Итак, по аналогии с уваровской формулой «православие, самодержавие, народность» пушкинскую идеологию государства можно определить триадой «свобода, просвещение, монархия»14. В этом контексте аристократия оценивается как сила деструктивная, как власть, несовместимая с политическими свободами: «Чем кончится дворянство в республиках? Аристократическим правлением. А в государствах? Рабством народа. a = b» («О дворянстве», 1830 — 1834, XII, 206). Россия, как хотел Пушкин показать в рецензии на 2-й том «Истории...» Полевого, долгое время была страной аристократии, и по внутренней, скрытой логике его историко-политических воззрений и прозрений это прямо связано с исторической ролью России в отношении стран Западной Европы. Говоря об этой роли, Пушкин вступает в спор с историческим детерминизмом Гизо в целом и особенно — в отношении России. Пушкинская историософия опирается на другие категории. Жесткой, мертвой теории исторических закономерностей (которая, в частности, объясняла неизбежность революций, отсюда «С ужасной книжкою Гизота» в «Графе Нулине» — V, 6) он противопоставляет Провидение — иррациональное, живое, непознаваемое начало, действующее в истории. Именно Россия, ее особый исторический путь, дает Пушкину основания говорить об этом: «Поймите же и то, что Россия никогда ничего не имела общего с остальною Европою...» Он спорит с Гизо «сквозь Полевого»15, но, как ни странно, и опираясь на Полевого, почти буквально повторяя его. Полевой: «Сказать: что было, то долженствовало быть, значило бы впасть в фатализм, недостойный истории.

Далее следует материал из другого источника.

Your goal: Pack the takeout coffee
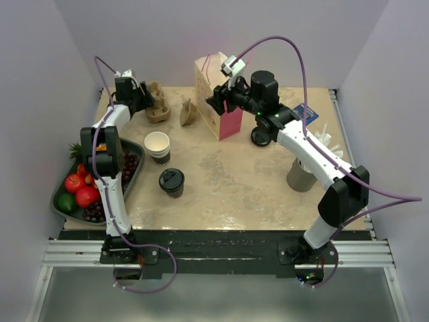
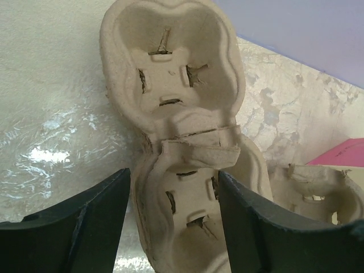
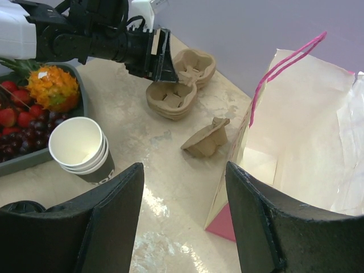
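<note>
Fruit tray (image 3: 25, 161) beside stacked cups (image 1: 157, 146)

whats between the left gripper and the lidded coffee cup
A stack of lidless paper cups stands between the left gripper and the lidded coffee cup; the top view shows it.

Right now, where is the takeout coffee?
In the top view, the takeout coffee stands left of centre, just nearer the arms than the stacked cups.

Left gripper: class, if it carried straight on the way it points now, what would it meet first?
The pulp cup carrier: its near half lies between the open fingers of the left gripper, so contact looks almost immediate, though depth is hard to judge.
</note>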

Мы не довольствуемся им — нет!»16; Пушкин: «Не говорите: иначе нельзя было быть. Коли было бы это правда, то историк был бы астроном, и события жизни человечества были бы предсказаны в календарях...» Не только это, но и многое другое в «шарлатанской книге» Полевого пригодилось Пушкину, послужило его мыслям: «Истина как добро Молиера, там и берется, где попадется» (VIII, 1036).
Пушкинский исторический провиденциализм вмещал в себя многое: поэт признавал тяжелую, неизбежную, фатальную сторону исторического процесса, называя ее, вослед французским историкам, «силой вещей»17, — эта сила, по его мысли, противостояла декабризму («О народном воспитании»), она же привела русских к победе над Наполеоном («Евгений Онегин», десятая глава), но больше его интересовало иррациональное действие духа в истории, являющее себя в « случае — мощном, мгновенном орудии провидения». Тут по аналогии хочется привести высказывания двух исторических лиц, которым в чувстве истории не откажешь. Наполеон Бонапарт: «Случай — вот единственный законный повелитель во всей вселенной»18; Иосиф Бродский: «Боюсь, что единственный закон истории — это случай»19. Оба парадоксально говорят не просто о случае, но о его законной роли вершителя истории.
Той же Болдинской осенью 1830 года, почти одновременно с историческими заметками по поводу «Истории...» Полевого, Пушкин в повести «Метель» дает художественную параллель историческим мыслям, сюжетную модель таинственной связи случая с Провидением. Слепой, казалось бы, случай разводит героев повести и лишь впоследствии раскрывает свое провиденциальное значение, оказываясь благим устроителем человеческих судеб — помимо воли людей и сверх их разумения. Так и в истории народов — то, что видится и переживается как трагическая случайность, обнаруживает во времени свой великий провиденциальный смысл. С этих позиций Пушкин анализирует историю России, ее самые трагические, темные периоды, на которые по прошествии веков можно взглянуть иначе — взглянуть и увидеть в них неслучайную случайность, увидеть действие Промысла, движущего страну по предначертанному пути.